The SET index broke down its trendline support of the symmetrical triangle chart pattern, as Thai individual and foreign investors were selling. Foreign investors may be taking profits, as iShares MSCI Thailand Capped ETF (NYSEARCA:THD), which is a non-hedged currency ETF tracking the SET50, is already up 8.35% year-to-date, compared to 1.76% for the SET index. The index could slide down to the 1,552 level if it is unable to break out soon.

The USD/THB was practically unchanged for the week to close on Friday at 34.36. The currency pair closed at 34.27 baht per U.S. dollar on Monday, a 20-month low, as the dollar was under selling pressure from rising geopolitical tensions, soft U.S. data, and the buying of gold and the Japanese yen as safe-havens. 

The U.S. Department of Treasury released their monthly data of foreign holdings of securities for February 2017 on Monday. Thailand trimmed its U.S. Treasury securities holdings in February by $1.5 billion (about 52 billion baht) and now holds $71.4 billion (about 2.5 trillion baht). Thailand had been aggressively buying U.S. Treasuries securities since October 2016, which weakened the Thai currency to the 36 baht level against the U.S. dollar in December. 

The yield of Thailand 10-year government bonds was practically unchanged for the week, to close at 2.66% on Friday. The yield spread between the Thailand 10-year bond and the benchmark U.S. 10-year Treasury Note, yielding at 2.246% on Friday, widened to 0.414 percentage points. The spot gold price was practically unchanged for the week, to close at U.S. $1,289.10 per ounce on Friday. The U.S. dollar index, or DXY, ticked down 0.58%, closing at 99.88 on Friday, while the Japanese yen appreciated 0.51% against the U.S. dollar at 109.15 yen.

The WTI crude spot price tumbled 6.69% for the week, closing at $49.62 per barrel on Friday, while the Brent crude spot price was down 6.68% to close at $51.95 per barrel, despite a bullish EIA weekly report. It was a volatile week, as the WTI May'17 crude oil futures contract expired on April 20, when traders had to swap those contracts for the June'17 crude oil futures contracts. The WTI crude price is now testing the long-term trendline support of the symmetrical triangle chart pattern and may bounce from there. The next support for WTI crude is $48.63 per barrel, or 61.8% Fibonacci retracement, if the trendline support can't hold.

Not many people are aware that the Trump administration issued its first certification of Iran's compliance with the nuclear agreement and sent it to Congress on Tuesday night before the deadline, meaning Iran can continue pumping their oil for another 90 days until the next certification is due. President Donald Trump ordered a review of whether lifting sanctions against Iran was in the United States' national interests.

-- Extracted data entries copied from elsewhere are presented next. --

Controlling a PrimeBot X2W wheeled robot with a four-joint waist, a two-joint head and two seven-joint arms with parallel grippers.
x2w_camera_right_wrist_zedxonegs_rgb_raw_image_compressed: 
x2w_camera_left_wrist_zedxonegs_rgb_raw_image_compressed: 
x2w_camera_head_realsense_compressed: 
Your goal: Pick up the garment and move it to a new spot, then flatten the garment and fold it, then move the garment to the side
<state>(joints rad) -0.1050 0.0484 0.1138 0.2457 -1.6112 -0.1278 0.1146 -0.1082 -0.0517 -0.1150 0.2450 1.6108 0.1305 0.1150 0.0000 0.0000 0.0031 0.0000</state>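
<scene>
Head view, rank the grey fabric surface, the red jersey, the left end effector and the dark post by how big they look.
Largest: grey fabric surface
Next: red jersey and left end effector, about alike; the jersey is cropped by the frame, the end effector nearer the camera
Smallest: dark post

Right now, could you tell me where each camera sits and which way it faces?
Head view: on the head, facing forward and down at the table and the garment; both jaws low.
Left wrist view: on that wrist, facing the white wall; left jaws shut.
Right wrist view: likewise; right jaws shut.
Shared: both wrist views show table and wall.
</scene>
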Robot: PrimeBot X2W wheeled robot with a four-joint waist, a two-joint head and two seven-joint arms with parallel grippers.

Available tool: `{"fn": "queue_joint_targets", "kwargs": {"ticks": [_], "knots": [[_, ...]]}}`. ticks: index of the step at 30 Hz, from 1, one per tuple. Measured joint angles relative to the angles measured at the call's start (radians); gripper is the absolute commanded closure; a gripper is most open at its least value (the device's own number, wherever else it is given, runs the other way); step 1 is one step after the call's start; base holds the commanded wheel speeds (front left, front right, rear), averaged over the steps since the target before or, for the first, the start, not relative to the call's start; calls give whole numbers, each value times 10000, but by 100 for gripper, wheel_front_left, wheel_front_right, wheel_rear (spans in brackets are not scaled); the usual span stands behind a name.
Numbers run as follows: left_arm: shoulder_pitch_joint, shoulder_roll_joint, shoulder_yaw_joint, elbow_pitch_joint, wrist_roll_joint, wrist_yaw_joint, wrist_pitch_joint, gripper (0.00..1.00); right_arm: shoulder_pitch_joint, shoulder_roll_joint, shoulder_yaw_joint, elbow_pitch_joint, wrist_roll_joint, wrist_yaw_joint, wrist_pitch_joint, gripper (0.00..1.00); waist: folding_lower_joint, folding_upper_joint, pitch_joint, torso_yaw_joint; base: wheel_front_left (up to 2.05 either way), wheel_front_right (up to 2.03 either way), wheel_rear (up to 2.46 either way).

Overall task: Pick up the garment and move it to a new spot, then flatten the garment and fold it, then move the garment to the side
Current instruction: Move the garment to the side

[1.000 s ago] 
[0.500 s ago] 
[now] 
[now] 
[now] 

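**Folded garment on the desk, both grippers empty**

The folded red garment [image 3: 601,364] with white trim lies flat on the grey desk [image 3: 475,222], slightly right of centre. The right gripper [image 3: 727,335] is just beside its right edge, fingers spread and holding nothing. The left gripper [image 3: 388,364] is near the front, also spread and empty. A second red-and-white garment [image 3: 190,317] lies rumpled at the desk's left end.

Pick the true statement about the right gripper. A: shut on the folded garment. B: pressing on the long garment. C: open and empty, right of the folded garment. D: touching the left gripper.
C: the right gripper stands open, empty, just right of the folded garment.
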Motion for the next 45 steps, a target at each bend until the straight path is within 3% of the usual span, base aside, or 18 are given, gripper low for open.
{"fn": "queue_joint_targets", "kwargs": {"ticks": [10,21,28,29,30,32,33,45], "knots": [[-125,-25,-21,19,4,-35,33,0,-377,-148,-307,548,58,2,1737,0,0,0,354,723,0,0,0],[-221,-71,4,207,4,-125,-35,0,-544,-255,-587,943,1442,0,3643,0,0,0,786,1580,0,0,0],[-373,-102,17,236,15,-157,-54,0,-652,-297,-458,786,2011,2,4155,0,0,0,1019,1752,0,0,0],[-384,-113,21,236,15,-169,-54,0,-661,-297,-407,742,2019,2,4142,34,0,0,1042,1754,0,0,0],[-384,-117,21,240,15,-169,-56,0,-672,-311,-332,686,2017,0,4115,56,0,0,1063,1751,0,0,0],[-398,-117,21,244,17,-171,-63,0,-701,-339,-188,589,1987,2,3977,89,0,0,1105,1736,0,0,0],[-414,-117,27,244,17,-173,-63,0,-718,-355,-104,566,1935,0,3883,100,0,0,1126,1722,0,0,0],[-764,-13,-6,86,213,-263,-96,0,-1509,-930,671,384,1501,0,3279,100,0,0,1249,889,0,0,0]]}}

But, the move will probably not stop Iran from continue to pump their oil and exporting it elsewhere. 

Iran produces about 3.8 million barrels per day, or bpd, allowed under the deal in the first-quarter, according to the International Energy Agency. Iran, Libya and Nigeria are the three OPEC countries that are exempt from the output cut.

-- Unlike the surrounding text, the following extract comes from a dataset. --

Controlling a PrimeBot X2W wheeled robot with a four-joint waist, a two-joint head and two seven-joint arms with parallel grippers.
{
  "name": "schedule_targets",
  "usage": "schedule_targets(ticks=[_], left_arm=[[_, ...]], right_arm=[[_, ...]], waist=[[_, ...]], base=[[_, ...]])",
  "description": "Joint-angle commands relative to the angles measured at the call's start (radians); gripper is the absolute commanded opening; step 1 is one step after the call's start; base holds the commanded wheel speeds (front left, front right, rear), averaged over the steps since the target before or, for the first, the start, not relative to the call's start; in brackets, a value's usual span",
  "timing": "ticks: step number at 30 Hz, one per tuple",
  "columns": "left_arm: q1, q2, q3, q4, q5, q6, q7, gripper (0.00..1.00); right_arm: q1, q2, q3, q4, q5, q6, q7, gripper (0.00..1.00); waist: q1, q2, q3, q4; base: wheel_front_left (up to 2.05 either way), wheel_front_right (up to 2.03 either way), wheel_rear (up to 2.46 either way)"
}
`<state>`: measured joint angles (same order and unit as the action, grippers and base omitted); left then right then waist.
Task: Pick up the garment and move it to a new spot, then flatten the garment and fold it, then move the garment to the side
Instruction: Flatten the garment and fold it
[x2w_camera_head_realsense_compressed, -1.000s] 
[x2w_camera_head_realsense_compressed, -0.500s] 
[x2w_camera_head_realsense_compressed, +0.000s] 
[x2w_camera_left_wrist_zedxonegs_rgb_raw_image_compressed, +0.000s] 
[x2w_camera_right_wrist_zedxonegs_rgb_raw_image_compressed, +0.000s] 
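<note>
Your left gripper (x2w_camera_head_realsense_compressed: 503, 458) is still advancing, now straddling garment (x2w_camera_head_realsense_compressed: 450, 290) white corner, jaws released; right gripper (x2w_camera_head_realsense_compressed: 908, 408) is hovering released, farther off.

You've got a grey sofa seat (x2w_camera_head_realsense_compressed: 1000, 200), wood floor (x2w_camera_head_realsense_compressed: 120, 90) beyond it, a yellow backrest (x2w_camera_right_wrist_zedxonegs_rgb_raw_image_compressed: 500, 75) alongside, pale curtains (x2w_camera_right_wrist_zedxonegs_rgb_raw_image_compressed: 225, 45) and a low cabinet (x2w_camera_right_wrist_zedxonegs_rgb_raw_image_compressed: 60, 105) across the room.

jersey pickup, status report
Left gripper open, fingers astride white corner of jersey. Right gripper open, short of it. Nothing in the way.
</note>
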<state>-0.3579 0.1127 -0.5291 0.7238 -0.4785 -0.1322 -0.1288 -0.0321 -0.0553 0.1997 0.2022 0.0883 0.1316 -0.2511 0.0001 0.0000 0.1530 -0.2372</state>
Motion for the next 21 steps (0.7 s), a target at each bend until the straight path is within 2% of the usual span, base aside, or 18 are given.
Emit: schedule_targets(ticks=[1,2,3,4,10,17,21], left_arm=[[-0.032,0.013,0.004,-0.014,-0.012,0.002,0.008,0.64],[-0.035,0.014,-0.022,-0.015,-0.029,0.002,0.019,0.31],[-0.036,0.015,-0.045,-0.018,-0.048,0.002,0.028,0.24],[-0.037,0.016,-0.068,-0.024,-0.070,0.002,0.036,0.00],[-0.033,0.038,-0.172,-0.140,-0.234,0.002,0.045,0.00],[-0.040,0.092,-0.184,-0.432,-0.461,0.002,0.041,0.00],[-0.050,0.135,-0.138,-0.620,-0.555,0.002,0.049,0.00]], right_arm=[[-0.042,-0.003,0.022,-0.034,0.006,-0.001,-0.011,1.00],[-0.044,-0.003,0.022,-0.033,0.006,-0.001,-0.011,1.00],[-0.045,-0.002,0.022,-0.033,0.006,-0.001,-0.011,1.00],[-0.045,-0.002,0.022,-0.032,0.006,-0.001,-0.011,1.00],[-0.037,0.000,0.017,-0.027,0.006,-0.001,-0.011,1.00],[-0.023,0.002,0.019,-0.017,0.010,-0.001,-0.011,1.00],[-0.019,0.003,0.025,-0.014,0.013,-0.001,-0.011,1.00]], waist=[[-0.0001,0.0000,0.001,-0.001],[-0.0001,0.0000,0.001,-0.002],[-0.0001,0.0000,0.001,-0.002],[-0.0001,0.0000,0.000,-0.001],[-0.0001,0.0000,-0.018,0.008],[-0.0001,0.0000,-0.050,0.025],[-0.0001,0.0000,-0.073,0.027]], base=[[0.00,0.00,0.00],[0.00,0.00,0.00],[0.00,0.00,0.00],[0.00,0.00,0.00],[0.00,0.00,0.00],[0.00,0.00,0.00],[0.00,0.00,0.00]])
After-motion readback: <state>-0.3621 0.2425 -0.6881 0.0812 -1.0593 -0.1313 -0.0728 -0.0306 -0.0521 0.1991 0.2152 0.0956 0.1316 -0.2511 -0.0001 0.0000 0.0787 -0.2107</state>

Crude oil prices continued to slide despite a Reuters report on Friday that a OPEC and non-OPEC technical committee recommended extending cuts of 1.8 million bpd for another 6 months, to be discussed at the upcoming May 25 meeting. The market may be casting doubt that the cut extension proposal will go through.

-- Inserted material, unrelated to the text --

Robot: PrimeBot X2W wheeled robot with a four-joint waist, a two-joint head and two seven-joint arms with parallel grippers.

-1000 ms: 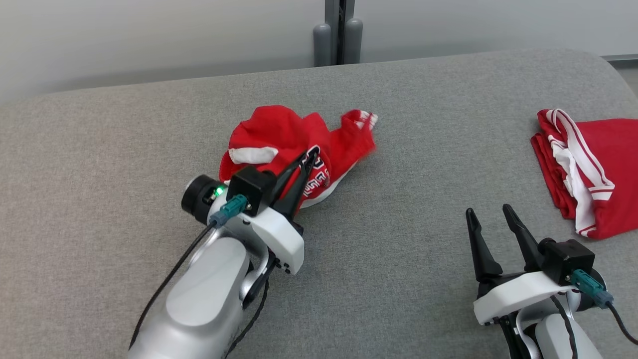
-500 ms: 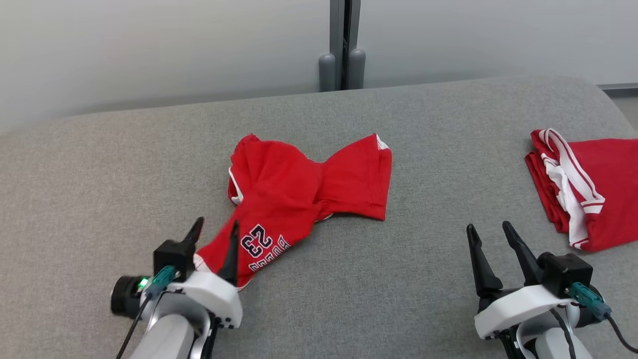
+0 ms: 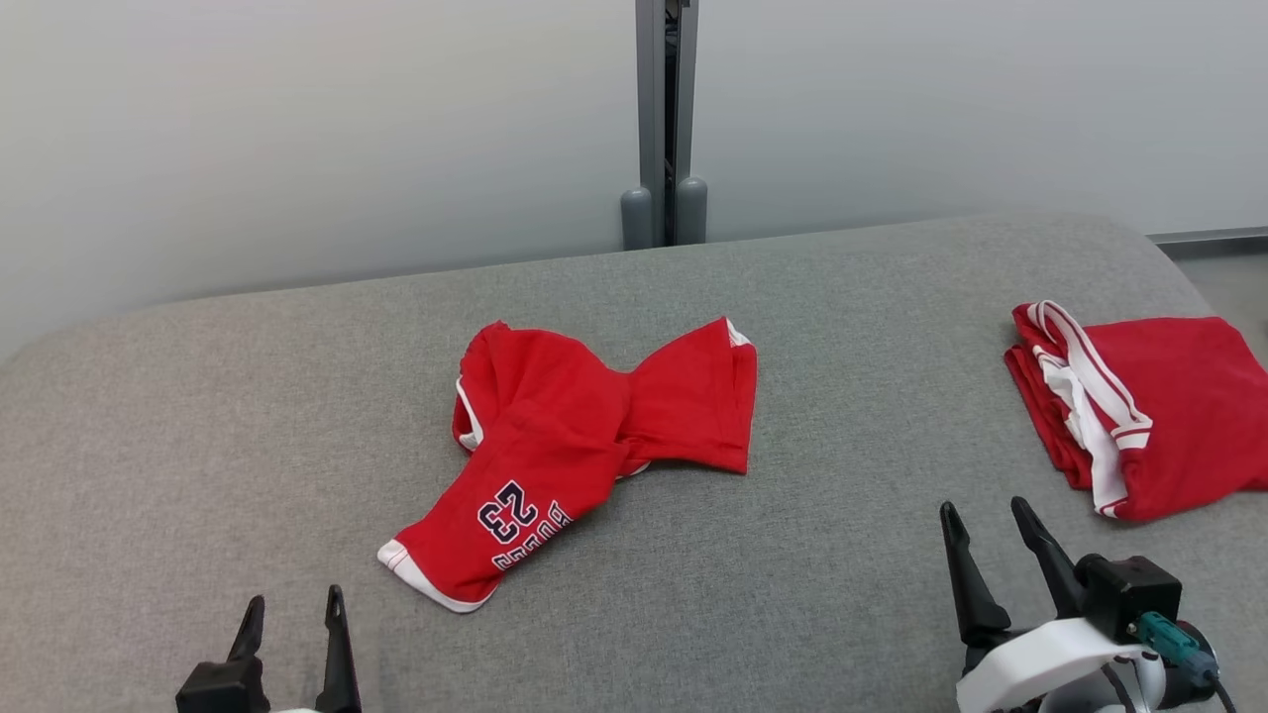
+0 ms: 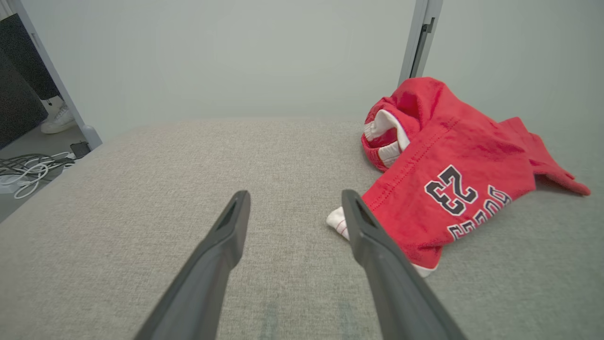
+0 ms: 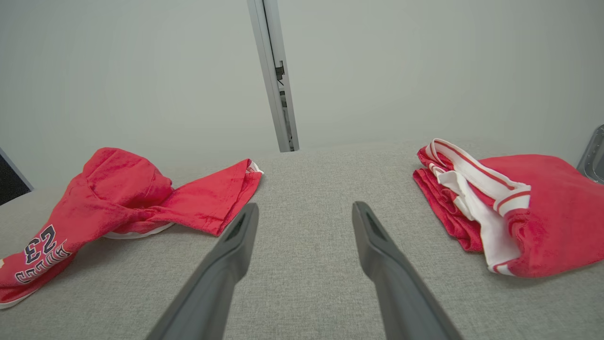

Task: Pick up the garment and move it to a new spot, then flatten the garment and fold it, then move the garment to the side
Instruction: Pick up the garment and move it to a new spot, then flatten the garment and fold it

The EIA weekly U.S. oil inventory report on Wednesday showed that domestic crude supplies declined by 1.03 million barrels to 532.343 million barrels, excluding the Strategic Petroleum Reserve, in the week ending April 14, compared to the S&P Global Platts forecast for a stockpile decline of 50,000 barrels. The American Petroleum Institute, or API, inventory data on Tuesday showed a U.S. crude inventory decline of 0.84 million barrels. 

Separately, the EIA said the weekly U.S. crude oil production increased 17,000 bpd, for the week ending April 14, to 9.252 million bpd. U.S. crude oil output increased 109,000 bpd to an average of 9.244 million bpd in April, compared to a March average of 9.134 million bpd. Output has fallen just 3.71% from the peak level of 9.60 million bpd in June 2015. Houston-based oilfield services company Baker Hughes Inc. said on Friday that the U.S. oil rig count rose another 5 to 681, compared to 316, when the rig count hit the low on June 6, 2016.